At seven o'clock, the haggard old man, the battle still going on in his breast, pushed the letter into his pocket and left the office, locking the door behind him. He did not go to the cheap eating house where he usually took his meals—there was no supper for him that night—but he proceeded directly to the "barracks," got into his dingy blue cap and coat, and took his cymbals. By eight, a dozen of the "faithful" were in the street, their torches flaring smokily, and the bass drum, the snare drum, the cymbals, and the tambourine whanging and clashing and rattling a quickstep.
Back and forth they marched, then rounded up on a corner and sang one of their army songs.
Old Hallelujah was particularly earnest, that night. His voice was loudest in the singing, and his exhorting was done with a fine fervor. His thin, crooked body straightened, and his eyes gleamed, and he struck the cymbals with unusual vigor.
"Ole Halleluyer is gittin' young ag'in," ran the comment of more than one bystander.
"If he's so pious," observed some one, "it's a wonder he don't break away from that ole thief, Murgatroyd."
It was a wonder, and no mistake.

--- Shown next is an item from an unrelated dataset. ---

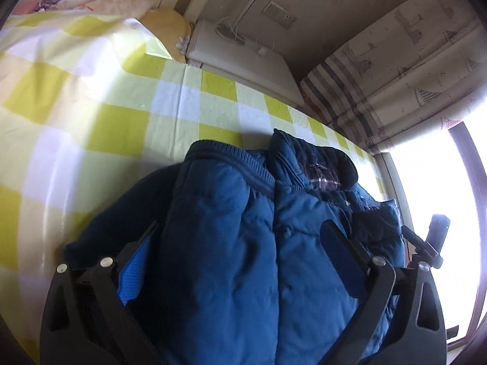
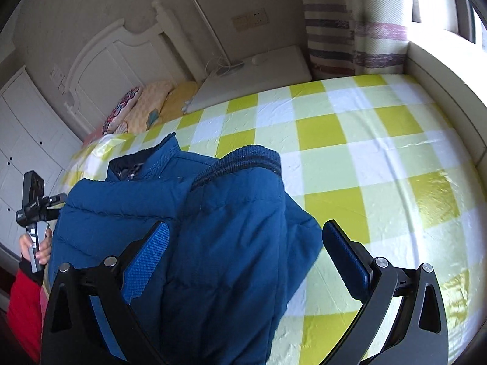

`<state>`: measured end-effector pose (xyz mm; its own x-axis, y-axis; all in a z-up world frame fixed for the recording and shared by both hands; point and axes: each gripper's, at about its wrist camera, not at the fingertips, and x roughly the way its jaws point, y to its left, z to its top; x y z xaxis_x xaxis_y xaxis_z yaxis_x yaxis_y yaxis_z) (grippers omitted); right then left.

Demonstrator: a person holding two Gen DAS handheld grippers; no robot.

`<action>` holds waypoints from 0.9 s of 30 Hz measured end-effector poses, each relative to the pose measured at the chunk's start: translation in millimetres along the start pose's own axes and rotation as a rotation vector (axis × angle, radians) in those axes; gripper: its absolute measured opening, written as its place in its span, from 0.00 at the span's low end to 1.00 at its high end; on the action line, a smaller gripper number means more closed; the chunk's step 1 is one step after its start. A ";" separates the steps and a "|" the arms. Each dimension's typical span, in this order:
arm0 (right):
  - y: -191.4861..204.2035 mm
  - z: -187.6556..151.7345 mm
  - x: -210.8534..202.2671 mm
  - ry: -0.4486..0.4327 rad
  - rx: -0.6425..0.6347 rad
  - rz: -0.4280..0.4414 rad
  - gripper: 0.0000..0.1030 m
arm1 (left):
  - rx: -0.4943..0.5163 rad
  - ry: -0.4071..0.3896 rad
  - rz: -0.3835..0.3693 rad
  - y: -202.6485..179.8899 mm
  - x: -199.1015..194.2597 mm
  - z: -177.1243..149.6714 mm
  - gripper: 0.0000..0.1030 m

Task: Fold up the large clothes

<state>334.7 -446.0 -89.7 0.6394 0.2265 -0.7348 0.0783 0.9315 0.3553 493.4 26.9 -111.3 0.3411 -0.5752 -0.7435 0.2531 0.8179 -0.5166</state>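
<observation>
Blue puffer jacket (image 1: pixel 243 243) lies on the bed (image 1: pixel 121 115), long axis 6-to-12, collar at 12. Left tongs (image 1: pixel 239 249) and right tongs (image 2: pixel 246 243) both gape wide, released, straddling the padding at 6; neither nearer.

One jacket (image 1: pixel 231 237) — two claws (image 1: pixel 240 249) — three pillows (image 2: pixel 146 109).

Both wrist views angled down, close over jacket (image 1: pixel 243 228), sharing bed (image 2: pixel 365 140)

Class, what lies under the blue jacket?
The jacket lies on a yellow-and-white checked sheet covering the bed. What is directly beneath it is hidden.
</observation>
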 end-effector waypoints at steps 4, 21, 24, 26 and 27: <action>17.6 -0.9 5.8 -0.029 -0.080 0.012 0.54 | -0.008 -0.031 0.039 -1.7 4.0 2.6 0.18; 69.0 59.9 14.6 -0.098 -0.108 -0.160 0.15 | -0.072 -0.204 0.126 16.8 -53.0 28.7 0.14; 39.6 37.9 63.3 0.012 -0.009 -0.187 0.17 | -0.079 -0.153 0.216 36.5 -4.2 16.9 0.38; 29.9 34.3 56.8 -0.021 0.037 -0.175 0.20 | -0.106 -0.167 0.224 42.0 -4.7 14.0 0.52; 30.4 35.2 52.3 -0.021 0.034 -0.190 0.20 | -0.110 -0.185 0.236 40.8 -11.4 14.9 0.68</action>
<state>397.4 -415.9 -96.9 0.6264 0.0408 -0.7784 0.2252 0.9466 0.2308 513.3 66.6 -117.6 0.5404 -0.3538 -0.7634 0.0520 0.9196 -0.3894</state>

But the wonder was soon to cease.
At ten o'clock Prebbles and the rest were back in the barracks; and at ten-thirty Prebbles was in his five-by-ten little hall bedroom, calmly steaming open the letter to Murgatroyd. He had finished the fight, and had nerved himself for his first false step. But was it a false step? He had come to the conclusion that the end justified the means.
The letter, carefully written, jumped immediately into the business the writer of it had in mind.
"I must have more money or I shall tell all I know about you and the accident to Traquair and his aëroplane. I can't live on promises, and I'm not going to make a fugitive out of myself any longer just to shield you. You're a fugitive yourself, now, but I reckon you can dig up enough money for both of us. I have dropped down the line of the Northern Pacific to mail this letter; as soon as it is in the office, I'm going back to my headquarters at the mouth of Burnt Creek, on the Missouri, ten miles above Bismarck. You'd better meet me there at once, as it's the safest place you can find. I suppose you've made arrangements to have your mail forwarded, so I'm sending this to your office. Bring plenty of money.
Newt Prebbles. "
For many a weary hour the old man paced the narrow confines of his room, reading the letter again and again and turning the contents over and over in his mind.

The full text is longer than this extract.